Crashing vs Closing in Secured Android & iOS Apps
Troubleshooting Tips – Common Reasons for Appdome-Secured Apps to Close Unexpectedly (ie: Exit) or Drop/Deny Sessions
It’s important to understand the differences between apps ‘crashing’ and ‘closing’. In short, when an app crashes, it shuts down due to a bug or defect in the code. Crashing is unintentional. There may be times when a mobile app will close/shut down unexpectedly in response to a detected mobile threat, particularly if the app has been secured with certain features from Appdome’s Mobile App Security suite. In such cases, the behavior is intentional and expected. For example, for apps protected by Jailbreaking/ Rooting Prevention, when the app detects that it is running on a device that has been rooted or jailbroken, the default behavior is for the app to shut itself down in order to protect itself, as well as to protect the mobile user and data.
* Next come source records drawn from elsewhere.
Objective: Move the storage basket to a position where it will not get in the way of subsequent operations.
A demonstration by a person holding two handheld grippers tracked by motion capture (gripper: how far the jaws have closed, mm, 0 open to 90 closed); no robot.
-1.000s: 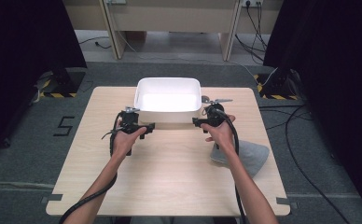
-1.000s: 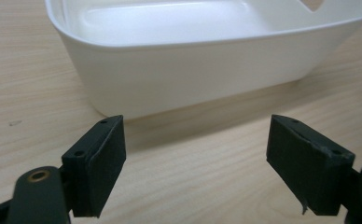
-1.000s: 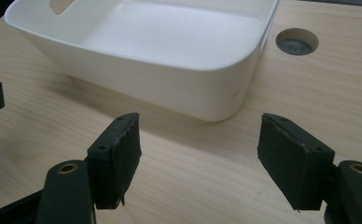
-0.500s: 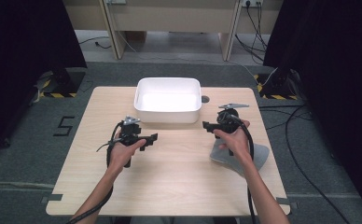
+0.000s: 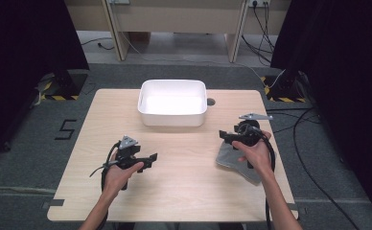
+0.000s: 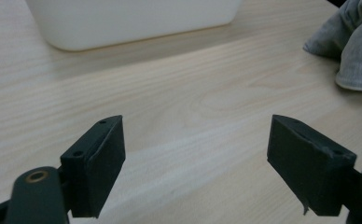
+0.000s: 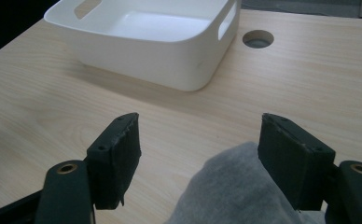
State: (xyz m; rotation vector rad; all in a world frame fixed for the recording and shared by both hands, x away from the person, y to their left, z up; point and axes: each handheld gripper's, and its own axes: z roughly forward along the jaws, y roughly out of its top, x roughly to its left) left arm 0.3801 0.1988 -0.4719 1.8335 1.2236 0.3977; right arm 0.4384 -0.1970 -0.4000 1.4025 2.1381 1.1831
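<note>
Count: 1 white bin [image 5: 172, 102], 1 grey cloth [image 5: 234, 160], 2 claws – left claw [image 5: 148, 159], right claw [image 5: 225, 136]. 1 counter [image 5: 184, 187] w/ 1 cable hole [image 5: 211, 101].

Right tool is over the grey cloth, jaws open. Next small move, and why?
Probably lower the right tool onto the grey cloth and close. Its jaws stand open with a cloth fold rising between them, not yet pinched. The white bin sits empty nearby, and the left tool is open over bare table, away from the cloth.
</note>
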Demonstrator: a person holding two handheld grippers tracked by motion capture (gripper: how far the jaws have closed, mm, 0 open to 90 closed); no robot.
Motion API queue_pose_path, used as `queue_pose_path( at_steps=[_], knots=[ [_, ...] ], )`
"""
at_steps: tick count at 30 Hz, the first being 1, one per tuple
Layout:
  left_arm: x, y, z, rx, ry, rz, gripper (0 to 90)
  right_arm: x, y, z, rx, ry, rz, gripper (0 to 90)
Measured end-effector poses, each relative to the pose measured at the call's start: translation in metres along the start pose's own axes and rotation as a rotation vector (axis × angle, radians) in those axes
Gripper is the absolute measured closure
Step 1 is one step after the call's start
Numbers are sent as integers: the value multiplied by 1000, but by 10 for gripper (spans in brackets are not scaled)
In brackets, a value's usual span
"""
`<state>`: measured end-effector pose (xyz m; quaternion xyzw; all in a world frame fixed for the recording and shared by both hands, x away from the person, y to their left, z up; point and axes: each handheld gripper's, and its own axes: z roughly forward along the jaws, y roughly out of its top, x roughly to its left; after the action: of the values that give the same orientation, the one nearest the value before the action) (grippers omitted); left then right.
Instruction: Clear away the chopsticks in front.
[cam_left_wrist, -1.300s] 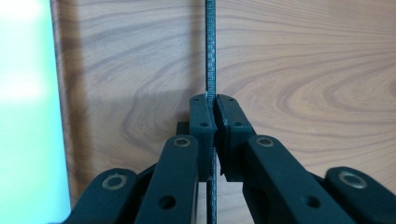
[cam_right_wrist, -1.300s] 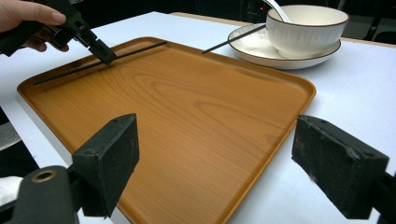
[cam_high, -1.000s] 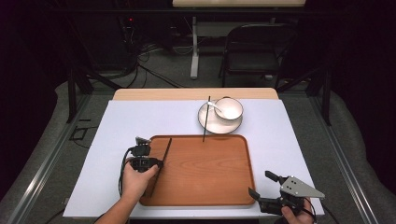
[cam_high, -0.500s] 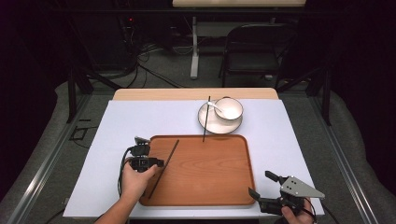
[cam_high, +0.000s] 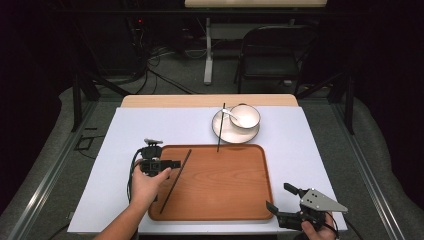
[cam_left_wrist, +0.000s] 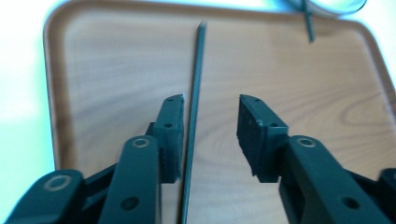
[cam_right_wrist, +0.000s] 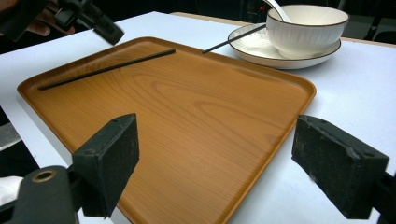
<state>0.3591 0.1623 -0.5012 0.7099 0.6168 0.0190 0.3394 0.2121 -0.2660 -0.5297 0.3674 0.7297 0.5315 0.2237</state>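
The lower end of the chopstick (cam_left_wrist: 194, 107) on the tray is cut off by the bottom edge of the left gripper view, and the far things there are blurred. It is seen lying flat on the wooden tray (cam_high: 235, 200), near its left side, between the parted jaws of the left gripper (cam_left_wrist: 210, 128) and closer to the left jaw; contact cannot be made out, though it appears loose.

The bowl (cam_high: 245, 116) is set on a white plate (cam_high: 227, 133) beyond the tray's far edge, and a white spoon (cam_high: 229, 113) is leaned in it; its bowl end is hidden. A second chopstick (cam_high: 220, 127) is laid across the plate's rim onto the tray.

The right gripper (cam_high: 286, 202) is held wide open and empty by the tray's near right corner.
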Motion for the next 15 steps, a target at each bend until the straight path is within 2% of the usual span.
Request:
queue_pose_path(
  at_steps=[2, 5, 13, 14, 15],
  knots=[
    [-3, 5, -1, -26, -7, 14, 557, 0, 0, 0, 1, 0, 0, 145],
    [-9, 14, -2, -71, 14, 47, 517, 0, 0, 0, 1, 1, 0, 145],
    [-16, 39, -4, -109, 0, 89, 472, 0, 0, 0, 1, 1, 1, 146],
    [-16, 46, -4, -117, 0, 102, 469, 0, 0, 0, 0, 0, 0, 145],
    [-16, 46, -4, -117, 0, 102, 466, 0, 0, 0, 0, 0, 0, 145]
  ],
)
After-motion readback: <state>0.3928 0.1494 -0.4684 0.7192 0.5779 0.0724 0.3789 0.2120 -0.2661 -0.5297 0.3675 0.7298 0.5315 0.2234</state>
Here is a list of the most common causes for an app to shut down when Appdome security has been added to your app:
If you Built with URL Whitelisting and the app tried to access a URL that was not on the allowed URL list (ie: the whitelist), this will result in the app ‘exiting’ (shutting down) to protect the mobile user. If you wish to allow that particular URL, simply add the additional URL to the allowed list and Build your app again.
OS Integrity Checks
If you Built/Fused OS integrity checks and the user opens or runs the app on a Jailbroken or Rooted device, this will cause the app to exit. This is the expected behavior. Appdome has specific checks for jailbreak and root detection and does not allow the app to open on a jailbroken or rooted device when this feature is enabled.
Man-in-the-Middle (MiTM) attack detection
If you secured the app with Appdome MITM attack prevention, that feature ensures the security and integrity of the communication channel which connects the app to a service. If Appdome’s technology cannot verify the signer of the CA with certificate validation, the default behavior is for the app to close, for the protection of the end-user. Threat Events allow Appdome customers to take other response actions, such as dropping/denying the TLS session. Another possible cause for this issue is that the server certificate is signed with CA that is not on the standard CA list installed on the iOS or Android device. In this case, please contact Appdome support so we can add it to Appdome’s trusted CA list.
Securing the app using Appdome may have triggered anti-tampering or other security mechanisms already inside the app. To correct this condition, you need to temporarily disable the app’s anti-tampering mechanism. Then build the app on Appdome again. After the app is built, re-apply the anti-tampering mechanism to the Appdome-secured app. Also, note that Appdome provides its own anti-tampering, which may render your existing anti-tampering mechanism redundant, in which case you may want to disable the app’s existing tamper protection method.
Modifying the app package, app bundle, Bundle id, etc for an Appdome-Secured App
To ensure the integrity of the app, Appdome doesn’t allow modifications to the package after building (securing) and signing the app. Doing this will trigger Appdome’s integrity checks. (e.g. if you change the bundle id, add files etc.). If you need to make changes to the app package, make the changes on the .ipa, .apk or .aab before uploading it to Appdome. Then secure the app using Appdome.